Input / output layer
scriptandcompile opened this issue · 12 comments
Another change we might consider to use in order to clean up the code is creating a specific input layer and output layer as specially cased things within the neural network (nn). This also has a nice benefit in that it might make it easier if we try to change in the future to using something besides a Vec for the samples.
It would be nice in the future to be able to send data in for training in a more lazy manner rather than have it all batched up at once and having distinct input/output layers could definitely help this.
It might be useful to create a Builder for the neural network in this case.

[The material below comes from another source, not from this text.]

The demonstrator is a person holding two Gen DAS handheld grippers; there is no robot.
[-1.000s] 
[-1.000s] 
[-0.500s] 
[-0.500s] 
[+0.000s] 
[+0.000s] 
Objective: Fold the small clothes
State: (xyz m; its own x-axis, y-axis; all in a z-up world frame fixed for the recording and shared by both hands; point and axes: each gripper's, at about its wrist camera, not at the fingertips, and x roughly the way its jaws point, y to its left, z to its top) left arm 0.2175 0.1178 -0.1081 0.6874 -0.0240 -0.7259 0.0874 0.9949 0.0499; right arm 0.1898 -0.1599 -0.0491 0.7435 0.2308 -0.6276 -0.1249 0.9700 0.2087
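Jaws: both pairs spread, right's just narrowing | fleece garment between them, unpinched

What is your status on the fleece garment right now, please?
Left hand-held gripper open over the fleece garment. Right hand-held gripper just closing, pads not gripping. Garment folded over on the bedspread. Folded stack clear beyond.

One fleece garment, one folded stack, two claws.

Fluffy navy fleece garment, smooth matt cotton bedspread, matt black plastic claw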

let test = NNBuilder::new().input(3).layer(2, Sigmoid::new()).output(1).build();
Or something of that nature. Thoughts?
I see what you mean @addtheice
User needs to pass all the dataset into memory of the application now, which won't work for larger datasets obviously. I'm not still a Rust expert and I'm not sure what is the best way to do this but being able to pipe the input to stdin or a file descriptor would be great.
The problem is, I can feel something is not correct but I'm not sure what is the best way to solve it. Let me know your thoughts.
well, currently you use a vector and then iterate over the contents.
Alternatively we could use some kind of iterator type 'thing' which has a closure which is called each request and then the user can fill in to the closure how they want to fulfil the request.
This would allow them to continue using a vector of samples if they want...oooooor...they could use the iterator / closure to do things to get the sample (iterate through a file, read stdin directly, request from a website, iterate through a collection of file, whatever). This also has the nice bonus of improving the interface by making it more generic, since the only thing you care about for the 'thing' which is passed in (currently the vector) is that you can iterate it and then you can get a sample when you do.
Other issues to consider: online vs offline training (currently we use offline, and I mean this in the neural network sense, not the internet 'online/offline' sense).
Also step wise vs batch training. Currently we are only using step wise training, being able to do batch training would be nice.
Again, lots of options for the future to consider. drop out, different training systems then just gradient decent back prop, etc etc etc. I just think making the step of layers for input/output as well as a builder will allow us to move into a better direction.
One step at a time!
yeah I see what you mean @addtheice. +1 for the iterator thing.
I have already implemented learning rate and will send a PR in a few mins (please review if you can) but +1 for batch processing.
I'll look into how to setup the iterator for this. It should be possible to silently accept a vector or the iterator so that to the user it just 'does the right thing'. Which, I have to admit, I like.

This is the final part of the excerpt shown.